:: WHAT TO DO ::
All of the data below should be set down again verbatim, without any images.
[DATASET CONTENT]
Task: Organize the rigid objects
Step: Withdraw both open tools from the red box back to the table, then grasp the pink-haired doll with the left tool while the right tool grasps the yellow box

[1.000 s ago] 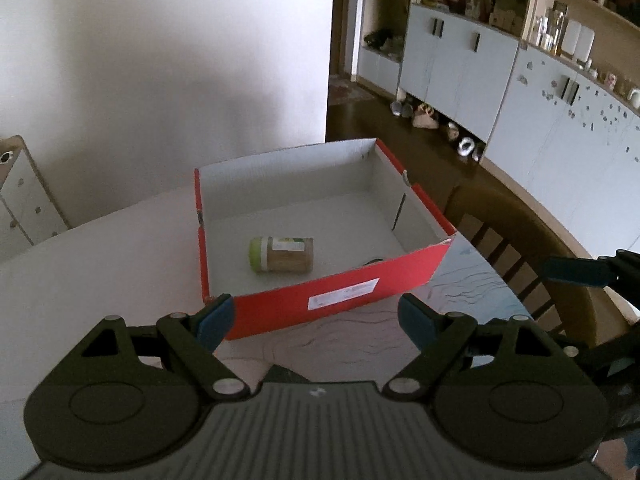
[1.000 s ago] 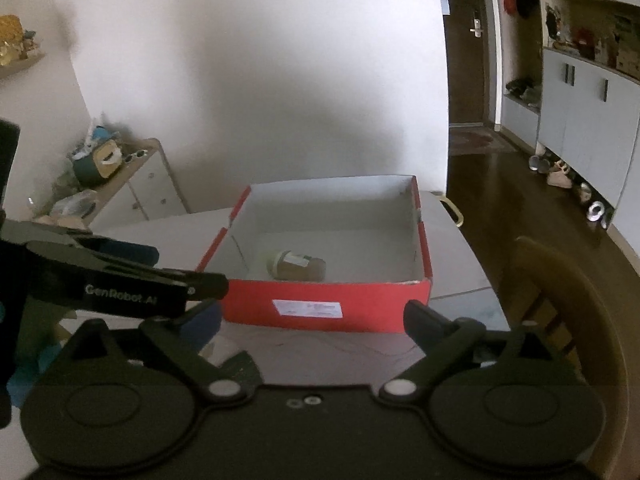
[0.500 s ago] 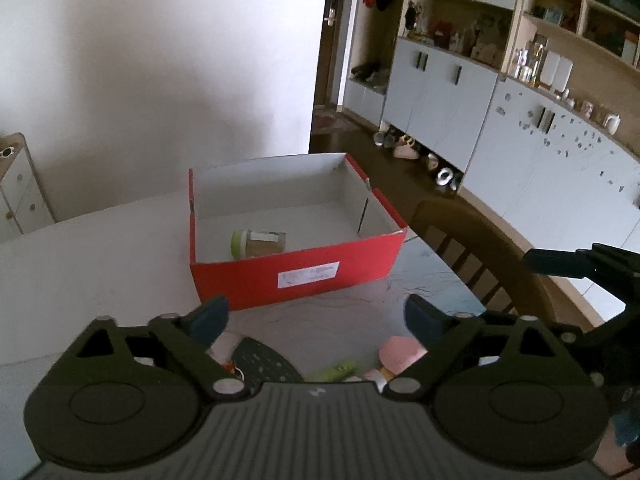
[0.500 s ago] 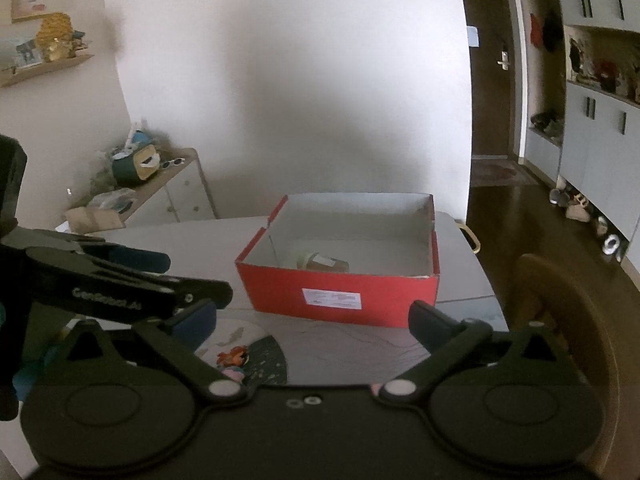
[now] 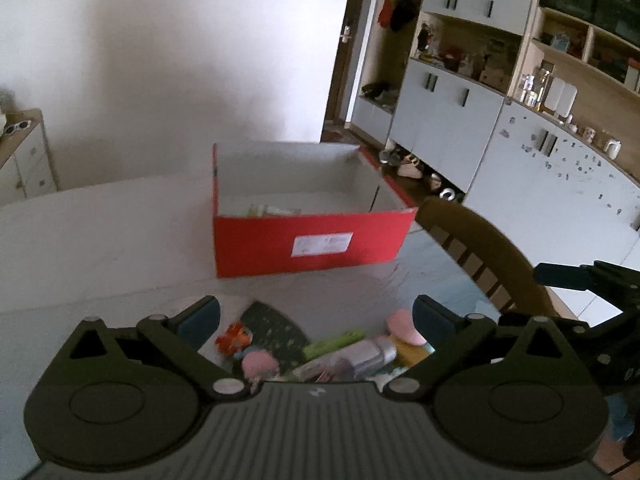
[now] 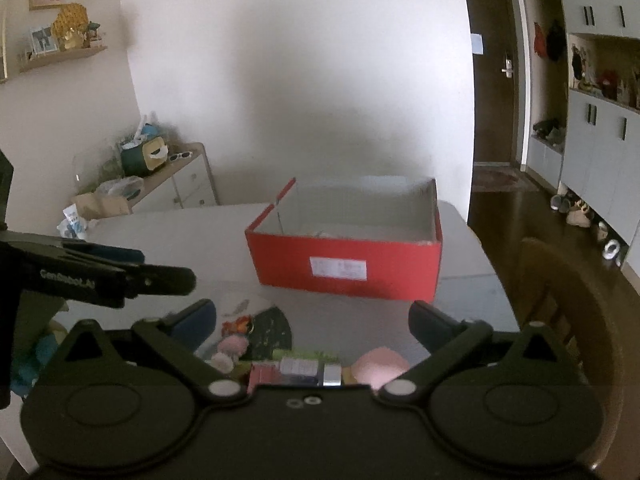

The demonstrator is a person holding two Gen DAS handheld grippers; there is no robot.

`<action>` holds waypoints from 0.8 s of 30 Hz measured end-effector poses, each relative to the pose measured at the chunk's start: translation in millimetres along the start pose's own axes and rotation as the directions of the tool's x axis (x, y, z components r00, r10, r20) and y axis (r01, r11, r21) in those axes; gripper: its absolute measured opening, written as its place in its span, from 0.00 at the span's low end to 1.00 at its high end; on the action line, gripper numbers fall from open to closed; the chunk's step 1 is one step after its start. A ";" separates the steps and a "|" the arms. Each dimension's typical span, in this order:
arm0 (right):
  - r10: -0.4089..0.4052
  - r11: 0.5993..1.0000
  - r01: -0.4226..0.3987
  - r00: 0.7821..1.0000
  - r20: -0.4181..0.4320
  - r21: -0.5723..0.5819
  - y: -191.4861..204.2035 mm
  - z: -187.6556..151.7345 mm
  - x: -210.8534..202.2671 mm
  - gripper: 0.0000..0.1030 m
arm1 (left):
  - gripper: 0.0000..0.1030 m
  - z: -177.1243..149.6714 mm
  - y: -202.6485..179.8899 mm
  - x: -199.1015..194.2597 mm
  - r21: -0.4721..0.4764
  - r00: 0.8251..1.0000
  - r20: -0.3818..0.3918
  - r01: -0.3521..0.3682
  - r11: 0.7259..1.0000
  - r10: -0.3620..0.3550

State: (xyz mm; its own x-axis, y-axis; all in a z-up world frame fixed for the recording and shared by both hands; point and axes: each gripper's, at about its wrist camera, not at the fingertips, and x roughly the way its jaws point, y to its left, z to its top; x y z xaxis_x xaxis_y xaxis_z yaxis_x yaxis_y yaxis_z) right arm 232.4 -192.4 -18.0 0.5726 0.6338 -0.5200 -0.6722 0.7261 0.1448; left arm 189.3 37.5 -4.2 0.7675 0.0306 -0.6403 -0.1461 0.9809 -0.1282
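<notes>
Above the table's near edge, both wide-open, empty grippers, left (image 5: 316,316) and right (image 6: 312,316), have drawn back from the red box (image 5: 308,242), now hanging over the waiting clutter (image 5: 320,350), likely for another pick.

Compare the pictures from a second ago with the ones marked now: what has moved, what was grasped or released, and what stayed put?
Both grippers, left gripper and right gripper, drew back from the red box, so it looks farther off and a pile of small items near the table's front edge came into view. Nothing was grasped or released; both jaws stayed open and empty. The box and the jar inside it kept their places.
</notes>
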 end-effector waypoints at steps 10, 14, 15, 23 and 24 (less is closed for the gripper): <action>-0.026 0.999 0.029 0.997 -0.068 0.040 1.0 -39.1 16.0 1.00 | 1.00 -52.4 24.3 20.3 -0.038 0.997 -0.081 -0.018 0.999 0.015; -0.050 0.998 0.053 0.993 -0.103 0.029 2.5 -50.6 28.2 0.98 | 1.00 -65.3 28.6 29.7 -0.038 0.995 -0.093 -0.025 0.999 0.021; -0.057 0.998 0.061 0.992 -0.111 0.033 1.7 -53.3 31.2 0.97 | 1.00 -67.2 28.6 31.6 -0.030 0.995 -0.094 -0.034 0.999 0.031; -0.106 0.990 0.121 0.978 -0.179 0.075 -12.4 -66.2 55.2 0.90 | 1.00 -70.3 41.6 59.2 -0.041 0.990 -0.125 -0.073 0.997 0.067; -0.110 0.989 0.126 0.976 -0.188 0.077 -14.0 -67.2 58.4 0.88 | 1.00 -69.8 44.3 63.5 -0.049 0.989 -0.132 -0.079 0.996 0.072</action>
State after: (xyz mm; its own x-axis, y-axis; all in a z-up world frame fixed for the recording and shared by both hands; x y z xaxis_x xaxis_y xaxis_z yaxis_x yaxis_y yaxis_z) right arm 243.7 -183.5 -107.0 0.5442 0.4888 -0.6818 -0.5563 0.8186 0.1429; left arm 188.1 69.5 -103.3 0.6661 0.0754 -0.7421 -0.2365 0.9649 -0.1142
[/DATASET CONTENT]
:: EXERCISE ANSWER ::
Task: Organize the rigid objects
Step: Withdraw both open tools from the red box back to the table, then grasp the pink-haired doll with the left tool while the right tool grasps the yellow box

[1.000 s ago] 
[1.000 s ago] 
[0.500 s ago] 
[0.500 s ago] 
[now] 
[now] 

The demonstrator is a person holding two Gen DAS handheld grippers; there is no robot.

`<action>` holds waypoints from 0.8 s of 30 Hz measured end-effector poses, each relative to the pose measured at the chunk's start: translation in millimetres along the start pose's own axes and rotation as the directions of the tool's x axis (x, y, z components r00, r10, r20) and y axis (r01, r11, r21) in those axes; gripper: its absolute measured opening, written as its place in its span, from 0.00 at the span's low end to 1.00 at its high end; on the action line, gripper numbers fall from open to closed; the chunk's step 1 is one step after its start. A ";" separates the steps and a "|" the arms. Each dimension's typical span, in this order:
arm0 (right):
  - r10: -0.4089..0.4052
  - r11: 0.5993..1.0000
  - r01: -0.4226..0.3987
  - r00: 0.7821..1.0000
  - r20: -0.4181..0.4320
  - r21: -0.5723..0.5819
  - y: -191.4861..204.2035 mm
  - z: -187.6556..151.7345 mm
  - x: -210.8534..202.2671 mm
  - gripper: 0.0000..0.1030 m
arm1 (left):
  - gripper: 0.0000..0.1030 m
  - z: -177.1243..149.6714 mm
  - y: -202.6485..179.8899 mm
  - x: -199.1015..194.2597 mm
  - r21: -0.4721..0.4764
  - r00: 0.8251..1.0000
  - r20: -0.3818..0.3918
  - r01: -0.3521..0.3682
  - r11: 0.7259..1.0000
  - r10: -0.3620..0.3550

State: (xyz mm; its own x-axis, y-axis; all in a z-up world frame fixed for the recording and shared by both hands; point and axes: each gripper's, at about its wrist camera, not at the fingertips, and x roughly the way its jaws point, y to its left, z to its top; x y z xaxis_x xaxis_y xaxis_z yaxis_x yaxis_y yaxis_z) right arm 232.4 -192.4 -18.0 0.5726 0.6338 -0.5200 -0.6722 0.7261 0.1448; left arm 189.3 37.5 -4.2 0.7675 0.0306 -0.6403 -0.1461 0.9809 -0.1282
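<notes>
Above the table's near edge, both wide-open, empty grippers, left (image 5: 316,316) and right (image 6: 312,316), have drawn back from the red box (image 5: 308,242), now hanging over the waiting clutter (image 5: 320,350), likely for another pick.

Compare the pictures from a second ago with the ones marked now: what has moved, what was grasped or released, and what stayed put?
Both grippers, left gripper and right gripper, drew back from the red box, so it looks farther off and a pile of small items near the table's front edge came into view. Nothing was grasped or released; both jaws stayed open and empty. The box and the jar inside it kept their places.
</notes>
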 end-effector waypoints at steps 10, 14, 15, 23 and 24 (less is closed for the gripper): <action>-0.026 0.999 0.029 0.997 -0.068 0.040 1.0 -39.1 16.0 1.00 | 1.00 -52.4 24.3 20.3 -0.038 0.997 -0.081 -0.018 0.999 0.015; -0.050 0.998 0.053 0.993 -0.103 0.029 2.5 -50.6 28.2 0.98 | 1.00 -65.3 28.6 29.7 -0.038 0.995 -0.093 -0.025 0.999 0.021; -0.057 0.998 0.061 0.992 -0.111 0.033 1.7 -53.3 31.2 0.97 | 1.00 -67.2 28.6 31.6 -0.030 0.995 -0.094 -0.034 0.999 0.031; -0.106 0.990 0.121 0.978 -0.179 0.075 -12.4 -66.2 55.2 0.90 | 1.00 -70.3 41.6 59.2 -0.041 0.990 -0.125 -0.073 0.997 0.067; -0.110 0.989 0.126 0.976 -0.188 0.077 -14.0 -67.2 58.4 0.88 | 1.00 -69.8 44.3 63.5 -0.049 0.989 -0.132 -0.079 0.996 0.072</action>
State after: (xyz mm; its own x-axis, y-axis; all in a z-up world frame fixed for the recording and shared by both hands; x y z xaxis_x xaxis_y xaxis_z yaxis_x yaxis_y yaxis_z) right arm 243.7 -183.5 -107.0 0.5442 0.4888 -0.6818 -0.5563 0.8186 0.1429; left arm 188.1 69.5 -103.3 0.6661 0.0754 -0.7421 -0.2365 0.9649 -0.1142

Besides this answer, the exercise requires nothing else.